GOAL OF THE EXERCISE =>
An acceptable answer repeats exactly the line containing "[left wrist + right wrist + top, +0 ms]" and all lines that follow it in the listing below, and it includes no pictures.

DATA =>
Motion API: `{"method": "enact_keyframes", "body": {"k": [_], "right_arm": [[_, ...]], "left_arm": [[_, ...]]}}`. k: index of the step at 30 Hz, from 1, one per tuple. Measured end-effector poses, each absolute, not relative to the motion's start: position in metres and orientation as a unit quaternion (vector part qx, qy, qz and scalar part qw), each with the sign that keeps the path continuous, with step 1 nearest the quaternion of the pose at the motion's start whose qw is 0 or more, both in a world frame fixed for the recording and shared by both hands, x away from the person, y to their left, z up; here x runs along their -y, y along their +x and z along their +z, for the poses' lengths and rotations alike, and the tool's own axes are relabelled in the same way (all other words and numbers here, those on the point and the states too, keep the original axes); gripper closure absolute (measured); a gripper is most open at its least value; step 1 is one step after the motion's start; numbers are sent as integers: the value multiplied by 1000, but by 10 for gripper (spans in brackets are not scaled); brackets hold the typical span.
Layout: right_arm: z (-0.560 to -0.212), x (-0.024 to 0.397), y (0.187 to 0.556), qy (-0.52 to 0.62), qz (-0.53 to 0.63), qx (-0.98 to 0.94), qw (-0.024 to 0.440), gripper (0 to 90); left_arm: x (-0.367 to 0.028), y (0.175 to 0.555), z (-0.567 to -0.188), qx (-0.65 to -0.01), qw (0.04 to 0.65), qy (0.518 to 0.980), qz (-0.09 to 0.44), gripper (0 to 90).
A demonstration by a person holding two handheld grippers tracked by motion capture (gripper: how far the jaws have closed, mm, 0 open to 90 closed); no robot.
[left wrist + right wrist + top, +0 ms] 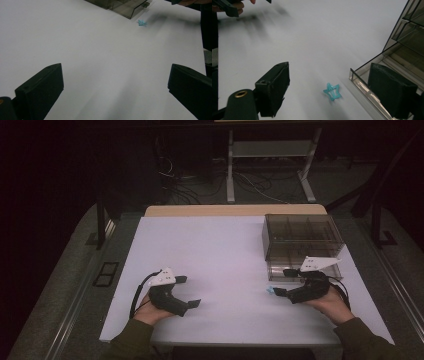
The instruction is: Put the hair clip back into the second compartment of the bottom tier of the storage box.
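Now I have my right gripper (329, 96) spread wide over the teal star hair clip (332, 91), which lies on the table (312, 37) between its jaws, beside the smoked drawer box (387, 75). Next, I judge, I lower and close squarely; my left gripper (115, 95) waits unclenched, holding nothing.

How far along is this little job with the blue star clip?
Barely begun. The drawer of the smoky plastic box is already pulled out. The right gripper is open around the star clip, which lies on the table. Grasping it is left. The left gripper waits open.
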State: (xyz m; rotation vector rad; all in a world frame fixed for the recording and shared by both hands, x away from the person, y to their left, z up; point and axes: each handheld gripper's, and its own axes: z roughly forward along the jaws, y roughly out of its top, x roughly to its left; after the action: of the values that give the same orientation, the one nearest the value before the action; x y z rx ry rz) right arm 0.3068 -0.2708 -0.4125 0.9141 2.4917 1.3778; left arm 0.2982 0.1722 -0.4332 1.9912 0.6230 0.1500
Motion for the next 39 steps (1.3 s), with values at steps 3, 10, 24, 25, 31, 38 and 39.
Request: {"method": "enact_keyframes", "body": {"k": [3,10,24,25,31,38,39], "right_arm": [[-413,269,311,303,455,-835,70,198],[-413,263,320,293,451,-841,60,249],[-418,264,327,293,448,-843,49,412],[-419,263,327,295,449,-842,48,420],[-422,263,329,292,442,-847,48,470],[-424,264,329,288,433,-852,51,582],[-425,263,330,289,433,-852,50,593]], "left_arm": [[-172,298,-433,-257,502,823,62,0],[-172,299,-434,-259,503,823,60,0],[-173,299,-434,-259,504,822,62,0],[-173,299,-434,-259,504,822,62,0],[-174,299,-434,-259,506,820,63,0],[-175,300,-434,-262,506,820,57,0],[-175,300,-435,-262,506,820,57,0]]}}
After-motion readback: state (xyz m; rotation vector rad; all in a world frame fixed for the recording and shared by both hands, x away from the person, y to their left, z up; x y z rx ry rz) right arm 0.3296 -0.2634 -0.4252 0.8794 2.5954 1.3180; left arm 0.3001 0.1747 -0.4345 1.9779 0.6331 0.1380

EXERCISE OUTPUT =>
[left wrist + right wrist + top, +0 ms] 
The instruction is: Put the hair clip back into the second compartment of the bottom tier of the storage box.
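Now I have my right gripper (329, 96) spread wide over the teal star hair clip (332, 91), which lies on the table (312, 37) between its jaws, beside the smoked drawer box (387, 75). Next, I judge, I lower and close squarely; my left gripper (115, 95) waits unclenched, holding nothing.

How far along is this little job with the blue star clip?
Barely begun. The drawer of the smoky plastic box is already pulled out. The right gripper is open around the star clip, which lies on the table. Grasping it is left. The left gripper waits open.
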State: (xyz m; rotation vector rad; all in a world frame fixed for the recording and shared by both hands, x away from the person, y to their left, z up; point and axes: each handheld gripper's, and its own axes: z roughly forward along the jaws, y roughly out of its top, x roughly to its left; after the action: of the values that give the same orientation, the one nearest the value before the action; x y z rx ry rz) right arm 0.3068 -0.2708 -0.4125 0.9141 2.4917 1.3778; left arm 0.2982 0.1722 -0.4332 1.9912 0.6230 0.1500
Motion for the next 39 steps (1.3 s), with values at steps 3, 10, 24, 25, 31, 38 and 39.
Request: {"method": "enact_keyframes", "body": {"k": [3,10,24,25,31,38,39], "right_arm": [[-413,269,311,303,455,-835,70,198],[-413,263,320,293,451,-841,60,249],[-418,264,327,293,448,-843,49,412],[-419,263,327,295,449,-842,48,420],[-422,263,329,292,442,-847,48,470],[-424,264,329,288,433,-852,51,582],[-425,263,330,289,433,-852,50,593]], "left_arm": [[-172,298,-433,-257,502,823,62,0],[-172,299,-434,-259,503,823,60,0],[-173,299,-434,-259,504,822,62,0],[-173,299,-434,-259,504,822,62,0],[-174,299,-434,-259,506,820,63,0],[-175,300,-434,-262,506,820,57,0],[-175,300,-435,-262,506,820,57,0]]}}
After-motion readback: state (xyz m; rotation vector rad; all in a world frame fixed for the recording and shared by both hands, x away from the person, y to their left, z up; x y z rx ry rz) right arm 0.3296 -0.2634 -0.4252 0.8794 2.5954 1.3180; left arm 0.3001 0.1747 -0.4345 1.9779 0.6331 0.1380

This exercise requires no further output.